I want to see other viewpoints in film, and the woman's point of view is especially interesting to me because, well, I'm not a woman and I'm interested in how they think about things. And not in that commercial, obvious, cutesy Nora Ephron/Penny Marshall/Nancy Myers way. And not in that way that Penelope Spheeris or Amy Heckerling are co-opted to make comedies for kids and stupid people. Yes, Amy Heckerling still had Clueless, and Penelope Spheeris made The Decline of Western Civilization, but it's hard to argue credentials when someone finds themselves directing a movie starring Kadeem Hardison as a basketball-playing ghost.

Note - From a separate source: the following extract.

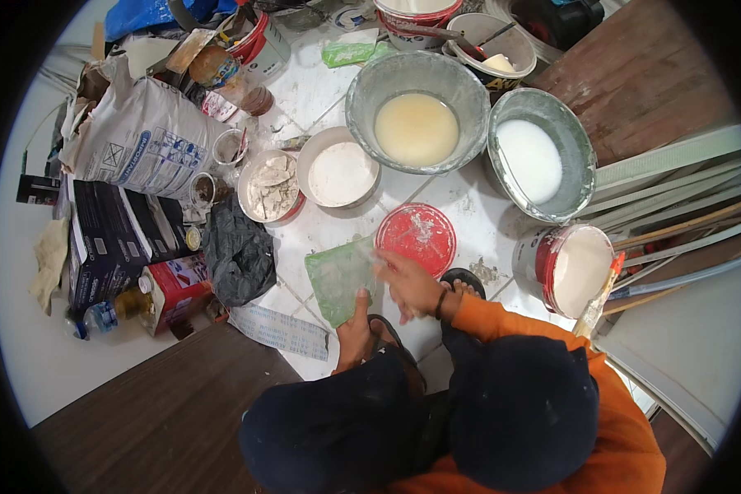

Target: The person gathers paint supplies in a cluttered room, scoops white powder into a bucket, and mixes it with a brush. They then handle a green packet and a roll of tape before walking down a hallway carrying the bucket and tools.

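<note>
My left hand [356, 331] grips the lower edge of a flat green rectangular sheet [335, 284], its thumb lying on top. The sheet is smeared with white and looks thin; its exact kind does not show. Close by its right side is my right hand [412, 286], fingers blurred by motion, so whether they hold anything cannot be made out. Beyond that hand lies a round red lid [417, 239] spotted with dried white material. Both hands are above the white tiled floor, between my knees and the tubs.
Ahead stand a grey basin of yellowish liquid [417, 130], a bucket of white liquid [530, 161], a tub of white powder [343, 174] and a tub of dry chunks [272, 188]. A brush [598, 300] rests by a paint pail [575, 272]. A black bag [237, 251] and boxes crowd the left.
</note>
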The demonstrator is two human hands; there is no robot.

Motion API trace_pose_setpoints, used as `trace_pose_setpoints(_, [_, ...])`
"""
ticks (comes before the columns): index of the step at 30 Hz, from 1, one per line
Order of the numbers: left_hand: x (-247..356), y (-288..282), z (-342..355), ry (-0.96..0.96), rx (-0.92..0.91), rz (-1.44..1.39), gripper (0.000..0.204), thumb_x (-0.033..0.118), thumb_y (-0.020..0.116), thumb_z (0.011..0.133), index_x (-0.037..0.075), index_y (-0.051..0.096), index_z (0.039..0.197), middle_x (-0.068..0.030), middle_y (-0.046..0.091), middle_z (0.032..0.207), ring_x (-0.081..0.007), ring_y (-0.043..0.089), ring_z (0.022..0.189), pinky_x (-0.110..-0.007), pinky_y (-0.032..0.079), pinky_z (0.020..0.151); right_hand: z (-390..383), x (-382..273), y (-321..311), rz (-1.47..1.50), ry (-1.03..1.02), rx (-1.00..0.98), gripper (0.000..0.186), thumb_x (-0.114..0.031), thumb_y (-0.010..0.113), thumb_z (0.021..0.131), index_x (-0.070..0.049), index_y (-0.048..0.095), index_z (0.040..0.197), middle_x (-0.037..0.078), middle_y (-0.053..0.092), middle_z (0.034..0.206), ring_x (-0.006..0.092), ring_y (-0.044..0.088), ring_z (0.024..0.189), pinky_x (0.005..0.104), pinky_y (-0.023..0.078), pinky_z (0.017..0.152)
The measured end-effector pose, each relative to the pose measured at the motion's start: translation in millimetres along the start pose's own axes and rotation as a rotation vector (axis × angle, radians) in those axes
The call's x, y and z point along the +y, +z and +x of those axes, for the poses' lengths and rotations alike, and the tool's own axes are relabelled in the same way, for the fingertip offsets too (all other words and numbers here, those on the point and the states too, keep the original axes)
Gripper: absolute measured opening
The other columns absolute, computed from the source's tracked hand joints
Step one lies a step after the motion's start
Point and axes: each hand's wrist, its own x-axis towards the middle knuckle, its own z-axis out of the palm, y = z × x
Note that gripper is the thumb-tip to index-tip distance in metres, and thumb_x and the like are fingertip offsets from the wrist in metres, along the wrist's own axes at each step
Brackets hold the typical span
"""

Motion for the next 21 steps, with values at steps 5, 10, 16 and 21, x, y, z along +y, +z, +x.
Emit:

It keeps happening to more recent talents, too. Angela Robinson, Maggie Greenwald, Francine McDougall, Sara Sugarman--all filmmakers with interesting sensibilities, all consigned of late to directing Disney movies. Gurinder Chadha, the director of Bend It Like Beckham and Bride and Prejudice, is now being touted as the director of either I Dream of Jeannie or Dallas. Talk about getting marginalized. Where are the female equivalents of Spielberg, Scorsese, and (Francis Ford) Coppola? Too many movies about women are made by men, who seem to have their own fairly conventional and stereotypical ideas about how women grow up and deal with the world.
Why should a man make a Wonder Woman movie? Because stuff might have to blow up?

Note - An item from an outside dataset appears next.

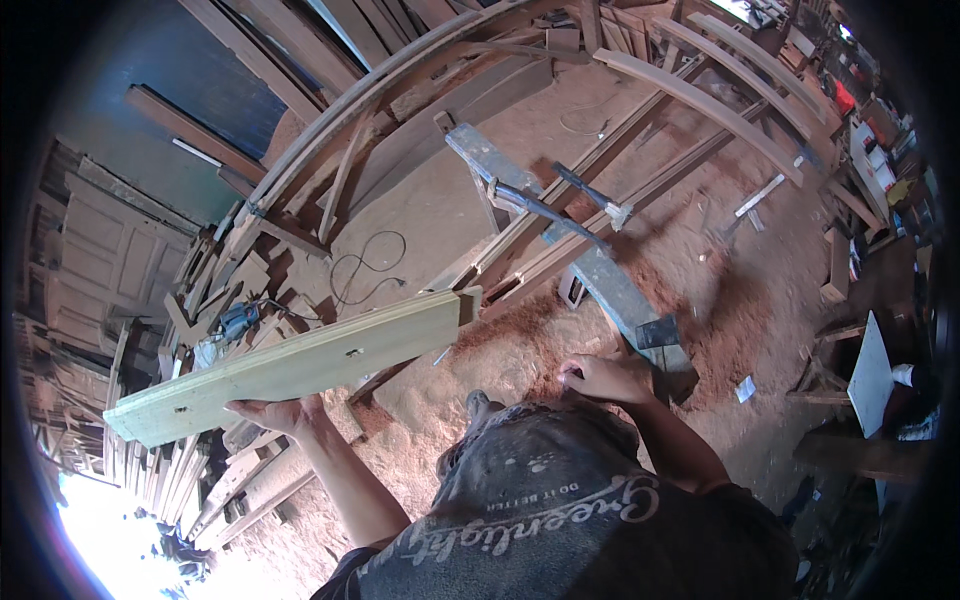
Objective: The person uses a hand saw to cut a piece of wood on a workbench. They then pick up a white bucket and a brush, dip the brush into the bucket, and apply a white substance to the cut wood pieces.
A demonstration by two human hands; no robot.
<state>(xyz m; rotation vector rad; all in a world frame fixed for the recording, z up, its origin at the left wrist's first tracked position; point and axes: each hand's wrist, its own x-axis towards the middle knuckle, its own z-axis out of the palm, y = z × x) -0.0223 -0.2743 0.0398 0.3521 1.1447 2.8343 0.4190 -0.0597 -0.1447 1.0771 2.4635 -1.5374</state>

Here are a couple of directors I'd like to see more of:
Asia Argento (director of Scarlet Diva and The Heart Is Deceitful Above All Things)
Coralie Trinh Thi (director of Baise-Moi)
Jamie Babbit (director of But I'm a Cheerleader)
Kimberly Pierce (director of Boys Don't Cry)
Sofia Coppola (director of The Virgin Suicides, Lost in Translation, and Marie Antoinette)
Patricia Cardoso (director of Real Women Have Curves)
Niki Caro (director of Whale Rider)
Patty Jenkins (director of Monster)
Jane Anderson (director of Normal and The Prize Winner of Defiance, Ohio)
Isabel Coixet (director of the underrated My Life Without Me)
Nicole Kassel (director of The Woodsman)
Barbara Kopple (director of Havoc and Shut Up and Sing)
Mary Harron (director of I Shot Andy Warhol, American Psycho, and The Notorious Bettie Page)
Laurie Collyer (director of Sherrybaby)
These are all women I'd like to see get more opportunities to direct. I'd pay to see a film directed by any of them a lot sooner than I would to see another Michael Bay travesty. Is it so against the Hollywood grain to think that the scope of American film should be widened to let women in?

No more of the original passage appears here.